[What the exercise asks]
Drop the pictures and repeat the remaining data exactly.

[Collected material]

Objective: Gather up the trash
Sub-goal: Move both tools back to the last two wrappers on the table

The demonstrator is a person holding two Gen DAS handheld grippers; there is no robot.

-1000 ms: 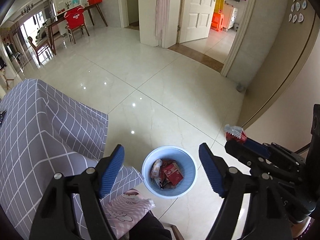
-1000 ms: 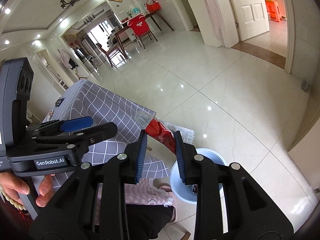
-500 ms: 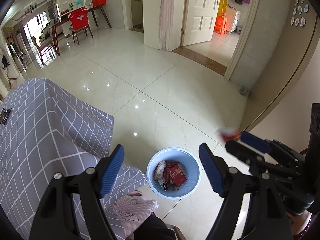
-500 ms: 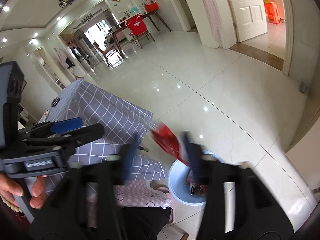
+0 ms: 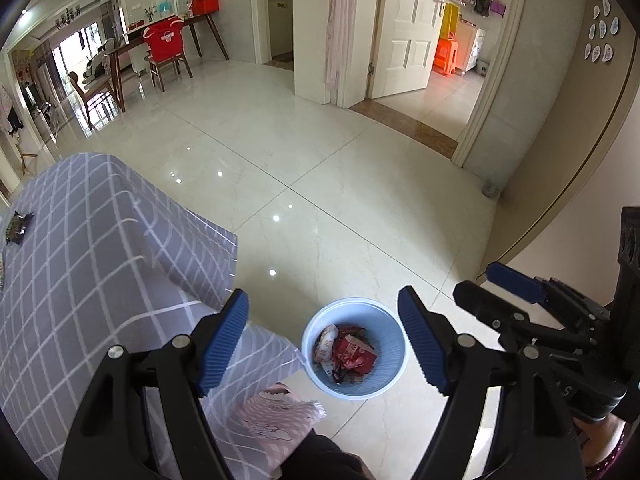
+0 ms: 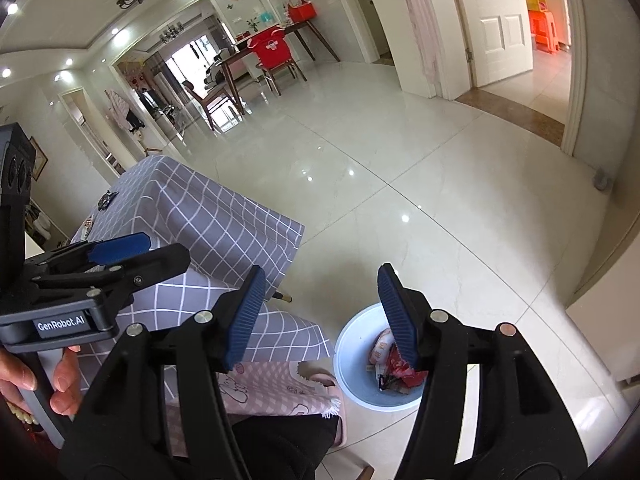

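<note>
Both pairs of fingers stand released, nothing between them. On the right gripper [image 6: 320, 312] the ribbed blue pads have just been spreading apart and now hold no wrapper; the left gripper [image 5: 322, 336] is spread wider, its black plastic arms framing the bin [image 5: 354, 349] from above. That bin, a round pale-blue plastic bucket with a smooth rim, stands on the glossy cream floor tiles [image 5: 320, 184], just beside the draped corner of the counter [image 5: 80, 264]. Inside the bin lies the trash [image 5: 352, 354]: crumpled red foil wrappers and a paler, whitish packet, piled against the bottom. Grey cloth with a white grid covers the counter, hanging in soft folds toward the bin. A small dark wrapper [image 5: 17, 229] rests on the cloth, well apart from the bin. Pink checked fabric [image 6: 276, 392] shows near the bin, beneath the grippers. A hand [image 6: 36, 380] grips the left gripper's handle.
</note>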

[Task output]
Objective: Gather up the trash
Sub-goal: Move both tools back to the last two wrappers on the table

The demonstrator is a person holding two Gen DAS handheld grippers; there is no robot.

-1000 ms: 
-1000 ms: 
-500 ms: 
-500 ms: 
+0 ms: 
+0 ms: 

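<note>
Both pairs of fingers stand released, nothing between them. On the right gripper [image 6: 320, 312] the ribbed blue pads have just been spreading apart and now hold no wrapper; the left gripper [image 5: 322, 336] is spread wider, its black plastic arms framing the bin [image 5: 354, 349] from above. That bin, a round pale-blue plastic bucket with a smooth rim, stands on the glossy cream floor tiles [image 5: 320, 184], just beside the draped corner of the counter [image 5: 80, 264]. Inside the bin lies the trash [image 5: 352, 354]: crumpled red foil wrappers and a paler, whitish packet, piled against the bottom. Grey cloth with a white grid covers the counter, hanging in soft folds toward the bin. A small dark wrapper [image 5: 17, 229] rests on the cloth, well apart from the bin. Pink checked fabric [image 6: 276, 392] shows near the bin, beneath the grippers. A hand [image 6: 36, 380] grips the left gripper's handle.
</note>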

The exercise requires no further output.